Il presidente del consiglio regionale del Friuli Venezia Giulia, il forzista Piero Mauro Zanin, è stato eletto mentre era direttore generale di una società a partecipazione pubblica che si occupa di trattamento dei rifiuti a Lignano Sabbiadoro. Così, dal gruppo consiliare del Pd, è stata presentata una mozione per “presunta incompatibilità di consigliere regionale” che in Friuli sta scatenando un putiferio politico. Il quesito a cui i Dem chiedono di ottenere una risposta è se, visto il ruolo ricoperto, Zanin ha diritto a rivestire tale carica. L’architetto è, infatti, al centro di una vicenda che gli è valsa una diffida a risarcire circa 180mila euro alla società Mtf di Udine, oltre al recupero di 45mila euro per uso di auto aziendale e somme versate all’Erario e all’Inps. Il totale è di circa 380mila euro.

È una storia in cui la politica si intreccia con la gestione di aziende pubbliche. Il 30 dicembre 2016 Zanin era amministratore unico Mtf, con sede operativa a Lignano Sabbiadoro. In tale veste scriveva al “Signore Zanin Piero Mauro”, ovvero a se stesso: “In relazione alle intese intercorse, al verbale dell’assemblea dei soci e alla determina dell’amministratore unico, abbiamo il piacere di confermarle l’assunzione alle dipendenze della nostra azienda nella categoria dei Dirigenti. Le verranno affidate le mansioni di Direttore generale”. Aveva assunto se stesso con un trattamento economico da 66mila euro lordi annui, oltre a una “retribuzione variabile incentivante”. Nella lettera di assunzione, infatti, compaiono due firme della stessa persona, che in un solo tempo assumeva ed era assunta.

Il secondo capitolo è costituito dall’elezione in consiglio regionale di Zanin (che è anche stato per nove anni sindaco di Talmassons), avvenuta nella primavera 2018. A luglio di quell’anno, dopo il decesso di Ettore Romoli, era diventato presidente del consiglio regionale, figura di garanzia dell’assemblea. Ma era eleggibile, visto che la legge pone sbarramenti di incompatibilità precisi? Lo scorso gennaio la Giunta delle elezioni del consiglio regionale friulano, riferendosi al decreto legislativo statale 39/2013, aveva affermato che spettava all’azienda indicare se l’attività professionale fosse di tipo dirigenziale o gestionale.

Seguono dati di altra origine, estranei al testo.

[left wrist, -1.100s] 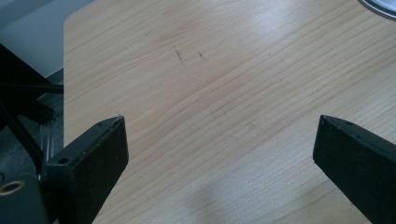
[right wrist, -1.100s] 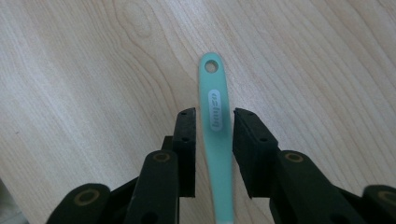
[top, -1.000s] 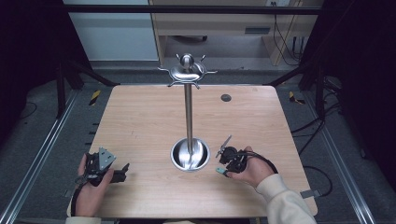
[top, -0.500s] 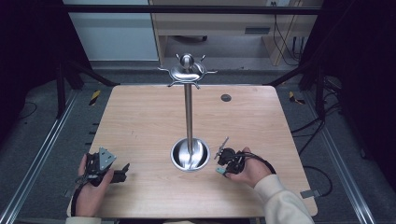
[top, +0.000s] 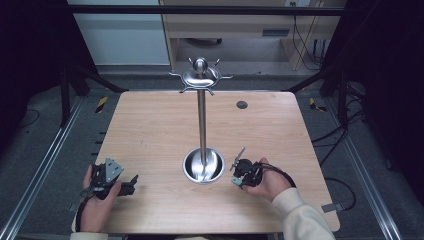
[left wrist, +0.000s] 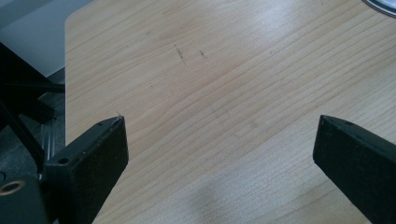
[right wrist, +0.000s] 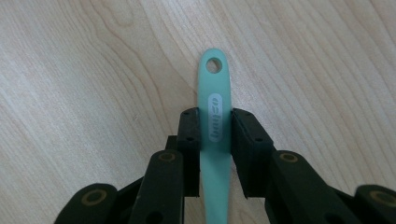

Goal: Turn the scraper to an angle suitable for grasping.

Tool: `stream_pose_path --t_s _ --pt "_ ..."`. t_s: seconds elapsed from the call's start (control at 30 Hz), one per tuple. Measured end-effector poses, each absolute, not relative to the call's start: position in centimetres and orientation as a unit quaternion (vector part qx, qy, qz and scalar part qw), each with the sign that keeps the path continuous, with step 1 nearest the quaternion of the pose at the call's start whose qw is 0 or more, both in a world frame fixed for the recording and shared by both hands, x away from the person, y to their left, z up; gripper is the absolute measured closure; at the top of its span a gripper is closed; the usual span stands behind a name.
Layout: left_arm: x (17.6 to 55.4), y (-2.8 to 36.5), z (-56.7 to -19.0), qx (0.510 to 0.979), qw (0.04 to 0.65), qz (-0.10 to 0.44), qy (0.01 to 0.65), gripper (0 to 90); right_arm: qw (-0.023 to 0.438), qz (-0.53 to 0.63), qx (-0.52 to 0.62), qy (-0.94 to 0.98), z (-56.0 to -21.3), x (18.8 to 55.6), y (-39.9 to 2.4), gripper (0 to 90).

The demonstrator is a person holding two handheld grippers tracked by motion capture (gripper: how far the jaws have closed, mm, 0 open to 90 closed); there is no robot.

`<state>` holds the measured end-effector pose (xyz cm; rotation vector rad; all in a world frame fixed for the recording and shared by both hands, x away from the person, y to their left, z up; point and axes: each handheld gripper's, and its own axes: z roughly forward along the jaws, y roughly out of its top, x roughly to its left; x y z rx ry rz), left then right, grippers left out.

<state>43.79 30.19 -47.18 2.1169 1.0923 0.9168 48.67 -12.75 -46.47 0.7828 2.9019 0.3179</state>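
A mint-green utensil handle with a hole at its tip lies just above the wooden table. My right gripper is shut on it, both pads pressing its sides. In the high view the right gripper sits right of the metal stand's bowl-shaped base, and a bit of the green handle shows at its near-left side. My left gripper is open over bare wood with nothing between its fingers. In the high view the left gripper rests near the table's front left.
A tall steel stand with several hooks around its top rises from the middle of the table. A small dark round spot lies on the table at the back right. Metal rails run along both sides.
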Motion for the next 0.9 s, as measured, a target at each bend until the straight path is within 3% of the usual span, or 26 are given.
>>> stream_pose_path --t_s 0.9 --pt "43.9 30.2 -47.4 0.794 0.292 0.339 0.412 3.1 0.112 0.147 0.28 0.942 -40.2 48.9 -15.1 74.3"
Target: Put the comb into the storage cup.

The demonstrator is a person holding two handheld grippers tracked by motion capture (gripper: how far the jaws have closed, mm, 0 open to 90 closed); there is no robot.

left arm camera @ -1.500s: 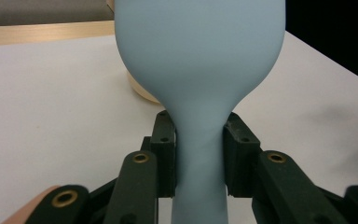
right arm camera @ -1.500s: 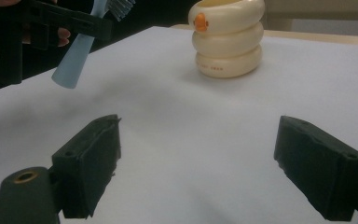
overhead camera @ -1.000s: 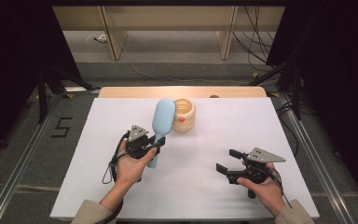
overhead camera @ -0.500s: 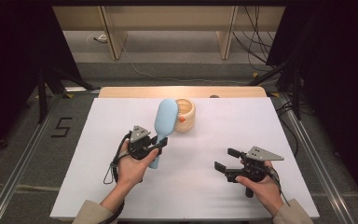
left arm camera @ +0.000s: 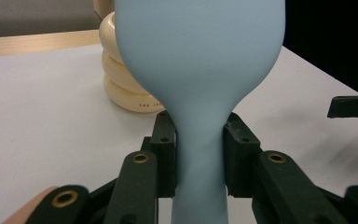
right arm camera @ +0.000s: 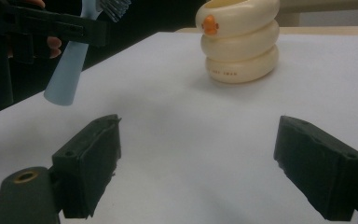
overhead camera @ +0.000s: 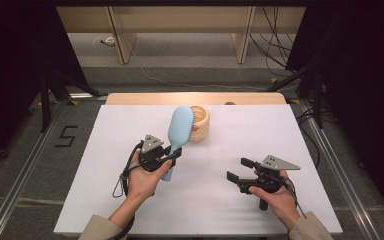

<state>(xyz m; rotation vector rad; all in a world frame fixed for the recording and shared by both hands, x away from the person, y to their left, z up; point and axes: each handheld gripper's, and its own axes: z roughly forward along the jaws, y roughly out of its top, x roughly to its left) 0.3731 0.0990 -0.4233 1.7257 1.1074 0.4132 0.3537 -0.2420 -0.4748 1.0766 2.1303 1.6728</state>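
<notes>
Each hand is carrying a black two-jaw gripper. The left gripper (overhead camera: pixel 174 154) and the right gripper (overhead camera: pixel 239 169) are each wearing a grey three-cornered plate on top, dotted with small dark fasteners. A black cable (overhead camera: pixel 122 179) is looping out at the 7 o'clock side of the left unit. Rectangular black pads (right arm camera: pixel 93 163) are showing scuffed edges, and brass-coloured rivets are sitting in the linkage arms. Beige sleeves (overhead camera: pixel 98 229) are covering both forearms.
</notes>
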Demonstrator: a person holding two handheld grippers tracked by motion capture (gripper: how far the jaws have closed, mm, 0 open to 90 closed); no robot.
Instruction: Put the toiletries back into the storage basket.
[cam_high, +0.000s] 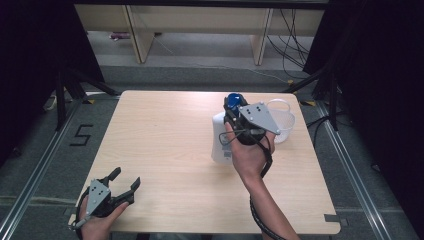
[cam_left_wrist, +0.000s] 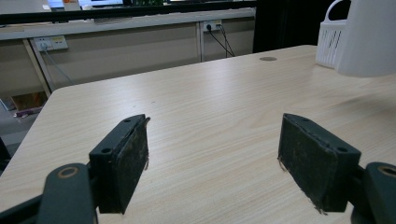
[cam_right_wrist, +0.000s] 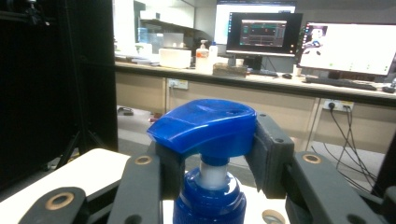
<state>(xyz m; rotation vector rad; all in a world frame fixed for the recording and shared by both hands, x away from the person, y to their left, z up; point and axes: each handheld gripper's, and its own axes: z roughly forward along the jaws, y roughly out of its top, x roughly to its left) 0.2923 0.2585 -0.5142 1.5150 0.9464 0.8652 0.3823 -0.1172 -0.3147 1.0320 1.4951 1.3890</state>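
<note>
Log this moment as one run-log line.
right gripper: shut on blue pump head | white bottle: upright | left gripper: open, idle | basket: behind bottle

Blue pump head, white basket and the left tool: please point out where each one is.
Blue pump head (cam_right_wrist: 205, 123), right gripper view, on its top cap.
White basket (cam_high: 283, 122), high view, on its mesh wall.
Left tool (cam_left_wrist: 212, 158), left gripper view, midway between its open jaws.

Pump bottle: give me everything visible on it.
The pump bottle has a white plastic body with a small label low on its side, a blue collar and a glossy blue pump head on a white stem. It stands upright on the table, right of centre, beside a white basket. The right tool is shut on the pump head.
</note>
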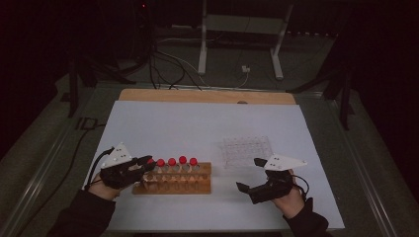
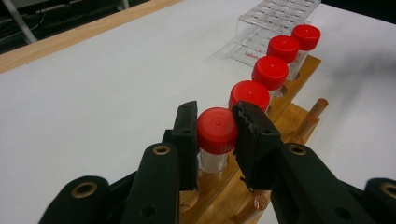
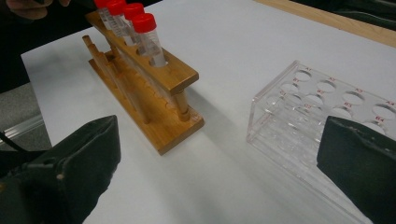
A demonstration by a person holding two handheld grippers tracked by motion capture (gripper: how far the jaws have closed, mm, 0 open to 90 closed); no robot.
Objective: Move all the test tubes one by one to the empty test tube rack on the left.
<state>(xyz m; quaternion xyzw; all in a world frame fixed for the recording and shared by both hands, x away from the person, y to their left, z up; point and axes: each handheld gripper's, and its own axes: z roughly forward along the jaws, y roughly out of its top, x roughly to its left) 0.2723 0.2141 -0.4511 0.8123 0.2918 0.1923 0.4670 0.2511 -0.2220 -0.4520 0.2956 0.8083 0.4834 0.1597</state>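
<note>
A wooden rack (image 1: pixel 174 186) near the table's front holds a row of several clear tubes with red caps (image 1: pixel 183 160). In the left gripper view, my left gripper (image 2: pixel 215 113) is shut on the red cap of the nearest tube (image 2: pixel 215 133), which stands upright in the rack (image 2: pixel 219 196). From above, that left gripper (image 1: pixel 148 163) is at the rack's left end. To the right of the rack, my right gripper (image 1: pixel 248 174) hangs open with nothing between its jaws. In its own view, the right gripper (image 3: pixel 222 128) faces the wooden rack (image 3: pixel 154 88) and a clear plastic rack (image 3: pixel 317 107).
The empty clear plastic rack (image 1: pixel 247 149) with round holes stands behind the right gripper. A white sheet (image 1: pixel 197 123) covers the table, with a wooden strip (image 1: pixel 207 96) along its far edge. Cables and a metal stand lie on the floor beyond.
</note>
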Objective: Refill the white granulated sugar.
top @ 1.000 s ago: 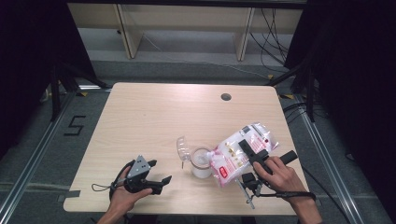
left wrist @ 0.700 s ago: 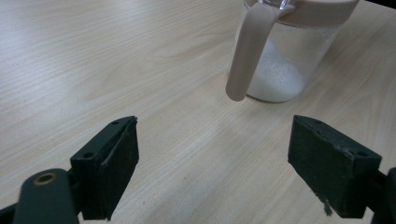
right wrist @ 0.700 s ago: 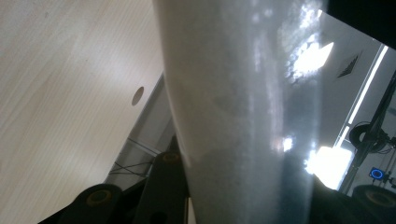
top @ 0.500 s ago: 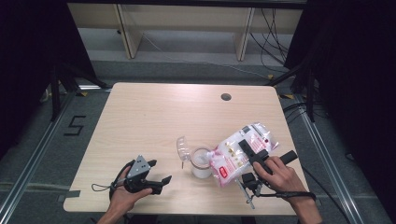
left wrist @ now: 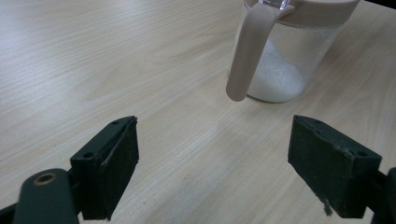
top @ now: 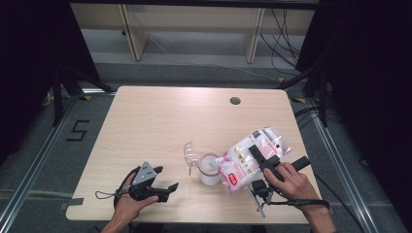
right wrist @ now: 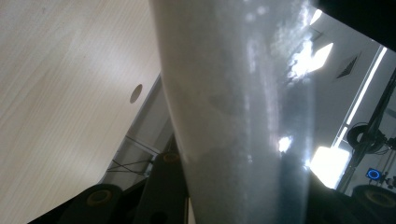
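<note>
The right gripper (top: 260, 162) is clamping a pink-and-white bag (top: 250, 158), its jaws closed across the bag's middle; the bag is tilting with its lower end over the open mouth of a clear jar (top: 210, 169). The jar is standing near the front of the table (top: 160, 121), part full of white grains, its lid (top: 190, 153) hanging open at the left. The left gripper (top: 165, 187) is resting low at the front left, jaws wide apart and holding nothing, the jar ahead of them. Dark curtains are flanking the table; shelving is standing behind it.
</note>
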Tool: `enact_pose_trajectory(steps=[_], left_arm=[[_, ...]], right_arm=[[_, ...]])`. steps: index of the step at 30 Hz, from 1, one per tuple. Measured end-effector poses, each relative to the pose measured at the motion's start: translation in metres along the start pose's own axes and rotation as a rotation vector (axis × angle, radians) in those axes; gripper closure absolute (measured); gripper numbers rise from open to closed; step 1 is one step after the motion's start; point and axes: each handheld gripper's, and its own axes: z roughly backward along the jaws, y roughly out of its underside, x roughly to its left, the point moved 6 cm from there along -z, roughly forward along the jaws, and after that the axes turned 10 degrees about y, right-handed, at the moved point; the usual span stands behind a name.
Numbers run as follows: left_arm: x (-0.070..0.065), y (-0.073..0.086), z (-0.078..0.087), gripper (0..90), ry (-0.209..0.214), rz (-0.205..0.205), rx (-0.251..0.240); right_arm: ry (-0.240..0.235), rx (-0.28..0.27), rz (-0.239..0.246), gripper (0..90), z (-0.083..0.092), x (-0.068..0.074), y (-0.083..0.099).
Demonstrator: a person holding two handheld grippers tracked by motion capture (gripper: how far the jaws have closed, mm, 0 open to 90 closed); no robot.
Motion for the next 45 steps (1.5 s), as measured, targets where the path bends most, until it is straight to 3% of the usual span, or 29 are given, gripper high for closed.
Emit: enact_pose_trajectory(steps=[2, 3, 7, 45], left_arm=[[0.0002, 0.0000, -0.0001, 16.0, -0.001, -0.003, 0.001], [0.0003, -0.0001, 0.0001, 16.0, -0.002, -0.006, 0.002], [0.0001, 0.0000, -0.0001, 16.0, -0.001, 0.000, 0.000], [-0.0002, 0.0001, -0.0005, 16.0, 0.000, 0.000, 0.001]], right_arm=[[0.001, -0.002, -0.003, 76.0, 0.0001, -0.0005, -0.0002], [-0.039, 0.005, 0.004, 76.0, 0.0003, 0.0002, 0.0003], [-0.021, 0.005, 0.004, 76.0, 0.0011, -0.0020, 0.0008], [-0.036, 0.007, 0.013, 76.6, 0.0026, -0.0067, 0.0011]])
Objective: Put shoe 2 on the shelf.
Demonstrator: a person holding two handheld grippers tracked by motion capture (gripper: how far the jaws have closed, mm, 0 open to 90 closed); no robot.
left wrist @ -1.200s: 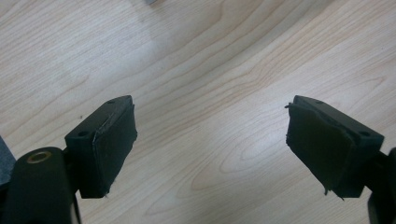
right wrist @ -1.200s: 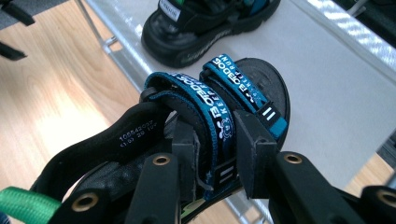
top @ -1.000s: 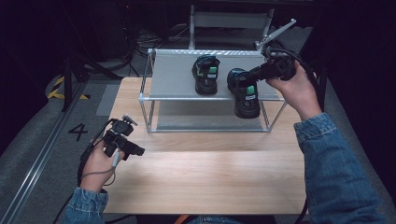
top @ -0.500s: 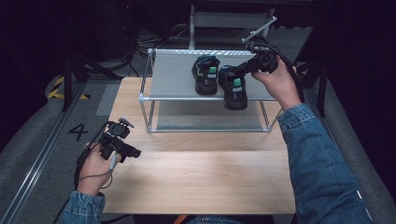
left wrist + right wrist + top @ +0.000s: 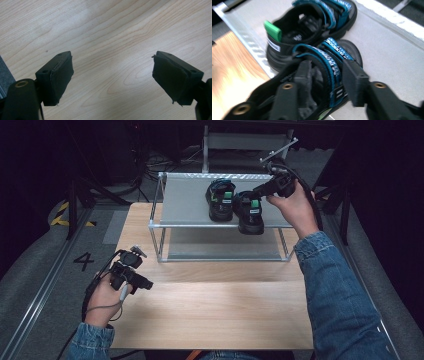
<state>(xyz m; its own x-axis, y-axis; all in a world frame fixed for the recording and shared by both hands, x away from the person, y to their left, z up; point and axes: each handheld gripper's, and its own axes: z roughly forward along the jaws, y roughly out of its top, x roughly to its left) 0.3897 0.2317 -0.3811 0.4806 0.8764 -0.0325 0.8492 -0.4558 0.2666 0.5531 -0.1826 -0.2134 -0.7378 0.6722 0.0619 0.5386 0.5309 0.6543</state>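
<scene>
- The right gripper (image 5: 263,190) clamps the near side wall of a black sandal (image 5: 250,211), which sits at the front edge of the rack's top shelf (image 5: 186,202), heel overhanging.
- Beside it stands the second sandal (image 5: 220,199).
- Judgement: slide it back from the edge before releasing.
- The left gripper (image 5: 112,80) hangs wide open and empty over the tabletop (image 5: 220,315) near its left edge.

On the grey top shelf of a metal rack (image 5: 185,202), two black sandals sit side by side. The right gripper (image 5: 264,190) meets the nearer sandal (image 5: 250,212); the left gripper (image 5: 131,275) hovers over the wooden table (image 5: 215,310).
</scene>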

Il terzo passaggio è costituito dalla mossa del cda di Mtf che a settembre ha inviato una diffida per recuperare gli stipendi pagati dall’1 gennaio 2017 al luglio 2019, oltre ai benefit, ad esempio l’uso di un’auto presa a noleggio (al posto della liquidazone di rimborsi spese chilometrici). Una prima diffida risaliva a luglio e si basava sul presupposto della nullità dell’assunzione perché “il contratto risulta carente dei requisiti essenziali previsti dal Codice civile, non esistendo rapporto di subordinazione tra le due figure di amministratore unico e direttore generale che di fatto coincidevano”. Adesso il presidente del cda, Isaia Gasparotto, ha fatto quantificare il conto di quell’assunzione nulla (anche perché non vi fu un bando comparativo): 181 mila euro di retribuzione, 45 mila euro per spese auto, 75 mila euro versate all’Inps, 59 mila euro all’Agenzia delle Entrate, 9 mila euro di fondo dirigenti, 15 mila euro di fondo pensioni Previndai. Zanin ha fatto rispondere al proprio avvocato di non dover nulla.

Il quarto livello è quello politico, acceso ora dalla mozione del Pd, secondo cui l’incarico di direttore generale in una “società integralmente partecipata da Enti Locali” è stato mantenuto per oltre un anno anche dopo l’elezione in consiglio regionale. Invece, secondo la legge, “gli incarichi dirigenziali negli enti di diritto privato in controllo pubblico di livello provinciale o comunale sono incompatibili con la carica di componente della giunta o del consiglio della regione”. L’anomalia, secondo loro, avrebbe dovuto essere segnalata alla Procura Regionale della Corte dei Conti e all’Autorità Nazionale Anticorruzione dal responsabile del piano anticorruzione della Regione Friuli, ovvero dal segretario generale. In caso di incompatibilità si potrebbe arrivare alla revoca dall’incarico.

Intanto la vicenda si arricchisce di alcuni episodi di cronaca. Scritte con lo spray, oltraggiose nei confronti di Zanin, sono apparse su un cartellone pubblicitario e su un muro a Udine (vicino all’asilo del figlio del consigliere) e a Martignacco. Zanin ha così denunciato “un clima d’odio che attacca la persona” e sottolineato la coincidenza con una sua intervista “che replicava ad attacchi politici e pretestuosi ricevuti da una parte politica”.